◆ What to work on ◆
For the material below, return exactly the lines starting at the one holding "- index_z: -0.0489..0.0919" and ending at the one holding "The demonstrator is", counting both as part of the range.
▼
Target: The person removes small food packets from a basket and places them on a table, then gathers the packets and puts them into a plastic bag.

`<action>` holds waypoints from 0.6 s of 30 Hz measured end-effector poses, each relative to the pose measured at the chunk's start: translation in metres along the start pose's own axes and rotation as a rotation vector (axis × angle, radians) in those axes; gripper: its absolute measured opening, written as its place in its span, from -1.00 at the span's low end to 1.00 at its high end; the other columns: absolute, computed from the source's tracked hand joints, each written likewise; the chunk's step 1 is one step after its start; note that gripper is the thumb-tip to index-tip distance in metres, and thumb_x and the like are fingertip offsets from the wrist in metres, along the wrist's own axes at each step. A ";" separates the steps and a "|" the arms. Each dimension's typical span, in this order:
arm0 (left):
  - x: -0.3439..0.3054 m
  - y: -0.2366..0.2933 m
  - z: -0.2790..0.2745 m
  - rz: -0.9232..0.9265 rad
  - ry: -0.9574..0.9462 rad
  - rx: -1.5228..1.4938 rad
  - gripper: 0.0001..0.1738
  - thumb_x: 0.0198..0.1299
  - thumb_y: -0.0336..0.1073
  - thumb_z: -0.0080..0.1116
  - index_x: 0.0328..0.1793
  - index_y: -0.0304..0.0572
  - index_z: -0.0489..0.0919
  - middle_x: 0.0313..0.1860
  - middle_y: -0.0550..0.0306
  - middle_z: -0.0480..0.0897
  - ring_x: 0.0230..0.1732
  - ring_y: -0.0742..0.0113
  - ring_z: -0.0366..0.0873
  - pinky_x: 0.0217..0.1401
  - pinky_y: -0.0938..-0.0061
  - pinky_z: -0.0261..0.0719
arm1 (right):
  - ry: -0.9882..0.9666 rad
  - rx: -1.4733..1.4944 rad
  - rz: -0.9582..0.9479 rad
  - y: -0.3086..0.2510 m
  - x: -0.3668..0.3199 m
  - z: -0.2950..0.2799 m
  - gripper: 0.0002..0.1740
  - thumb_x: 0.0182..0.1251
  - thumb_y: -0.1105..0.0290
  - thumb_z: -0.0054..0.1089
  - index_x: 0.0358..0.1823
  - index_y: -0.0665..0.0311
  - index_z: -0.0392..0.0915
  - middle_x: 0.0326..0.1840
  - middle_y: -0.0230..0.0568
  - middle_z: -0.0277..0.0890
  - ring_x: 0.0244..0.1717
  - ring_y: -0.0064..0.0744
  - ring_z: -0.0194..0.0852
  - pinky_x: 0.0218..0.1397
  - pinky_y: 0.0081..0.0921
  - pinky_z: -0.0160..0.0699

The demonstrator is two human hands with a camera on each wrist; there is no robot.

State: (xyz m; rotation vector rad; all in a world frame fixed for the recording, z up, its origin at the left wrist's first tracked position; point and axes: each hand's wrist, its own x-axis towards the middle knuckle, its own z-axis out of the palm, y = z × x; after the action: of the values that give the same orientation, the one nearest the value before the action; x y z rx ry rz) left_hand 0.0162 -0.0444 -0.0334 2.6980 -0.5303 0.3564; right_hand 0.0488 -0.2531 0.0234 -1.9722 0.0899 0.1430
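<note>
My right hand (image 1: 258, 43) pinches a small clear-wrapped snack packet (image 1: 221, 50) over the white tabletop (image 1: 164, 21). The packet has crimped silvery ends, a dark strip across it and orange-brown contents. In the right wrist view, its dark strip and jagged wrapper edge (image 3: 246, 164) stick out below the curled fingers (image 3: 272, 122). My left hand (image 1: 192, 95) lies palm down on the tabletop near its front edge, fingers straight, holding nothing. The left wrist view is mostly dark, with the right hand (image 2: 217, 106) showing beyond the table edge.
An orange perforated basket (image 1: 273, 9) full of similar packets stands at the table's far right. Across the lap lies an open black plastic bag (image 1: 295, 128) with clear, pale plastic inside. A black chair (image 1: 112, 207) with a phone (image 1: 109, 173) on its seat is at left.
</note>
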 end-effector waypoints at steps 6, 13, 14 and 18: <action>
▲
◆ Answer section ◆
  - index_z: -0.0489..0.0919
  - middle_x: 0.0313..0.1860
  - middle_y: -0.0550..0.0306
  - middle_z: -0.0480..0.0897
  - ring_x: 0.0230..0.1732
  - ring_y: -0.0742..0.0113
  - ring_z: -0.0366..0.0873
  - pinky_x: 0.0217..0.1401
  - pinky_y: -0.0938..-0.0061
  - pinky_z: -0.0261..0.0719
arm1 (right):
  - ry: -0.9882..0.9666 rad
  - rx: -1.4733..1.4944 rad
  - rz: -0.9582..0.9479 rad
  - y: -0.3086..0.2510 m
  - x: -0.3668..0.3199 m
  - z: -0.2950..0.2799 m
  - gripper: 0.0002..0.1740
  - thumb_x: 0.0182..0.1251
  - thumb_y: -0.1105..0.0290
  - thumb_z: -0.0054..0.1089
  - index_x: 0.0358..0.1823
  - index_y: -0.0665..0.0311
  - index_z: -0.0392..0.0915
  - middle_x: 0.0326..0.1840
  - middle_y: -0.0230..0.0568
  - middle_z: -0.0277..0.0890
  - ring_x: 0.0244..0.1717
  - ring_y: -0.0064..0.0744
  - ring_z: -0.0194..0.0852
  - pinky_x: 0.0218..0.1397
  - pinky_y: 0.0081..0.0921
  - pinky_z: -0.0160..0.0699

The demonstrator is two human hands with a camera on each wrist; there is no robot.

The response has been given in full.